Que dirai-je encore? Rien d’autre que toi Dieu tu t’es fait homme et l’homme est fait Dieu. Qui fut cause d’une telle conformité ? La lumière, dans cette lumière elle a connu ta volonté. La connaissant elle s’est dépouillée de la sienne qui lui donnait ténèbre, nudité et mort, vêtue de la tienne elle est vêtue de toi par grâce, par lumière, par feu et par union. De sorte que tu es la cause de tout bien et la volonté-propre et perverse est cause de tout mal parce qu’elle est vêtue de l’amour-propre, et elle est cause de tant de mal que dans les ténèbres elle fait sauter l’âme hors du cercle de la lumière de la très sainte foi, ce cercle dans lequel de quelque côté qu’elle se tournait, elle te trouvait toi. Et en quelle conformité se trouve-t-elle, et à qui se trouve-t-elle unie, une fois sortie de la lumière ? Elle se trouve exactement conformée aux bêtes qui sont sans la moindre raison, elle suit la loi perverse et la doctrine des démons visibles et invisibles.

Je confesse, Dieu éternel, haute éternelle Déité, et je ne le nie pas, que je suis la misérable cause de tout mal parce que je n’ai pas exercé la lumière dans ta lumière pour connaître ce qui te déplaît et m’est nocif, le mauvais et fétide vêtement de la perverse volonté-propre, et je n’ai pas connu ta douce volonté de laquelle par dû, je dois me vêtir.

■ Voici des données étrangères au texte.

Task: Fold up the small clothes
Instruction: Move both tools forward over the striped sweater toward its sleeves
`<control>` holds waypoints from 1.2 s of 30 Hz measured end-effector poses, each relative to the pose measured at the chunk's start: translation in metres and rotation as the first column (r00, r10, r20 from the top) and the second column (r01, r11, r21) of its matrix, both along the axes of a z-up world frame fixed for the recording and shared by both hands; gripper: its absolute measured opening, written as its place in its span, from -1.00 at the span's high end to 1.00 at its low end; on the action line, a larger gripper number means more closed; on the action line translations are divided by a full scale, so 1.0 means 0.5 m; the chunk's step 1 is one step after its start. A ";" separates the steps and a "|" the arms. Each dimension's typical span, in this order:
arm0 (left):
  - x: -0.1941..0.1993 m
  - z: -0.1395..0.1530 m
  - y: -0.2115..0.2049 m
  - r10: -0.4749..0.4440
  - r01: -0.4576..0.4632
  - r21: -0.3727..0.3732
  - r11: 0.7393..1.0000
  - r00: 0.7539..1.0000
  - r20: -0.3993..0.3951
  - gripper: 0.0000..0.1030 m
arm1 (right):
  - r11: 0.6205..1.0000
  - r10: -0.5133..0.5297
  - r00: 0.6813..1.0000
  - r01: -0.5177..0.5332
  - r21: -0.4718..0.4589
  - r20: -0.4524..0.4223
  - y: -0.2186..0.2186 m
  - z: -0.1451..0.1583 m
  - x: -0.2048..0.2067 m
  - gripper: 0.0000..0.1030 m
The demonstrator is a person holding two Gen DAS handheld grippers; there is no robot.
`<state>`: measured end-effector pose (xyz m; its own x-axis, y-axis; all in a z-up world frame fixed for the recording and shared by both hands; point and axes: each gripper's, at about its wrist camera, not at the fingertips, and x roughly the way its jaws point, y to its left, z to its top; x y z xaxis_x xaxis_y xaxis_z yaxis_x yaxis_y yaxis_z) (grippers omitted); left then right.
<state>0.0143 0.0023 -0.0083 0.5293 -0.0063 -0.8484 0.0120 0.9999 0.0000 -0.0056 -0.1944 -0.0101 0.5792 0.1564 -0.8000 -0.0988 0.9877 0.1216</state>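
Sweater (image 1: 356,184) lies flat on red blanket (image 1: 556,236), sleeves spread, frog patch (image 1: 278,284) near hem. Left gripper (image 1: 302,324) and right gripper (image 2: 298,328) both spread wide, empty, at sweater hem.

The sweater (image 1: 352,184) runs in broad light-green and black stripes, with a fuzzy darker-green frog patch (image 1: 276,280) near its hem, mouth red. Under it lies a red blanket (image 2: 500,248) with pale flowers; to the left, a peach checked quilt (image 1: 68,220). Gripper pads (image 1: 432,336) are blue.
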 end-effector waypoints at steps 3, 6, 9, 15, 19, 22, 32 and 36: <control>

Peccavi, peccavi Domino, miserere mei.

Toi Dieu éternel, haute éternelle Déité, dans ta lumière tu fais voir la lumière. C’est pourquoi je te supplie humblement d’infuser cette lumière à toute créature douée de raison, mais singulièrement à notre doux père ton vicaire autant qu’il est de nécessité, et que de lui tu fasses un autre toi ; et rends la lumière aux ténébreux afin que dans ta lumière ils connaissent et aiment la vérité.

Et je te prie encore pour tous ceux que tu m’as donnés pour que je les aime d’un singulier amour avec une singulière sollicitude; qu’ils soient illuminés par ta lu­mière et que soit ôtée d’eux toute imperfection, afin qu’en vérité ils travaillent dans ton jardin où tu les as placés pour travailler. Punis et corrige leurs fautes et leurs imper­fections sur moi, parce que j’en suis la cause.

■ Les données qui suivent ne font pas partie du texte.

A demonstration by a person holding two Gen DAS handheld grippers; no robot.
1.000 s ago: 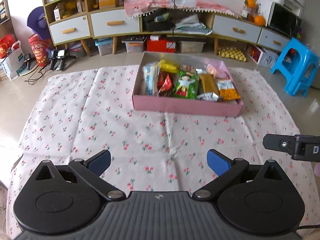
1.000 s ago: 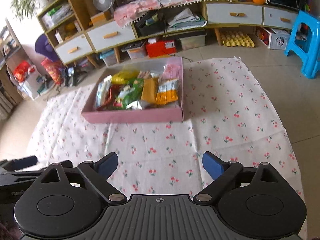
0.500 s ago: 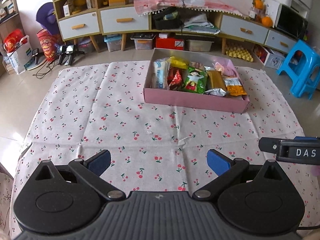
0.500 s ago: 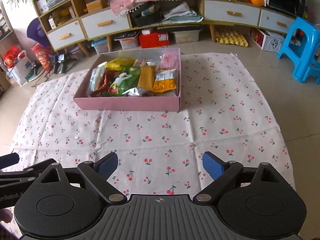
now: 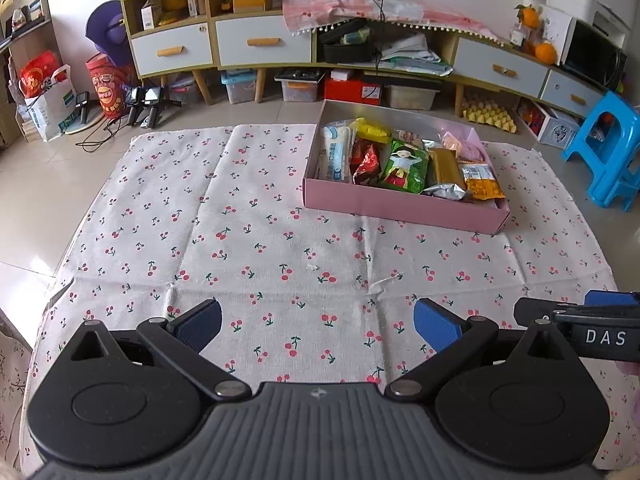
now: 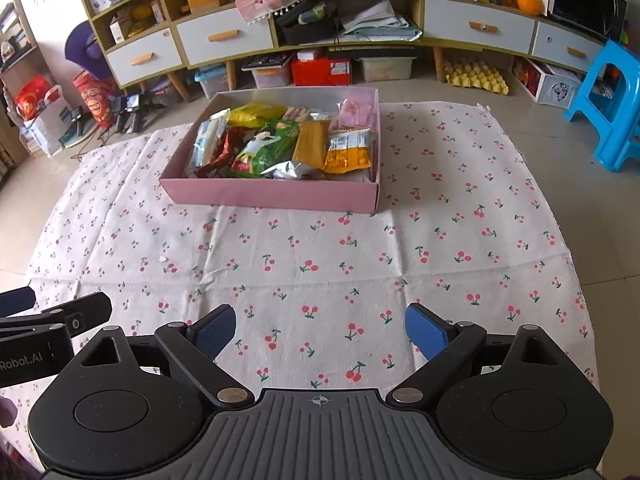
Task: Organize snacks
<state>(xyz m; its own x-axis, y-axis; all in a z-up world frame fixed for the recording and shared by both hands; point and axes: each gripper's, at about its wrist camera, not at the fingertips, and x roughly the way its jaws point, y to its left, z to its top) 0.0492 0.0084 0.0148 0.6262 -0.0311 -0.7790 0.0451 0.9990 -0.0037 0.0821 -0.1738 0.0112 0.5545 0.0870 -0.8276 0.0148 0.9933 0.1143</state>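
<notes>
Since the earlier frame, both views have shifted relative to the pink box [image 5: 400, 202], which now sits further right in the left view. The left tool [image 5: 318, 326] and right tool [image 6: 320, 330] are both spread wide, empty, above the cherry-print cloth [image 6: 320, 248] near the box. The snacks [image 6: 280, 144] lie packed inside the box.

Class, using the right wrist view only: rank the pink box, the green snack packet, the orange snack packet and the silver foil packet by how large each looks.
1. Pink box, clearly largest.
2. Green snack packet.
3. Orange snack packet.
4. Silver foil packet, though other packets partly cover it, so its place below the orange one is unsure.
</notes>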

Peccavi Domino, miserere mei.

Grâce, grâce soit rendue à toi haute et éternelle Trinité qui dans ta lumière as donné réconfort à mon âme par la conformité que j’ai vue de nous tes créatures en toi. Ainsi toi-même te rends grâce en me donnant à moi de pouvoir te louer. Ta volonté te contraint à faire miséricorde au monde, et avec ton aide divine subvenir à ton vicaire et à ta douce épouse.

Peccavi Domino, miserere mei.

Haute éternelle Déité, donne ta douce bénédiction. Amen.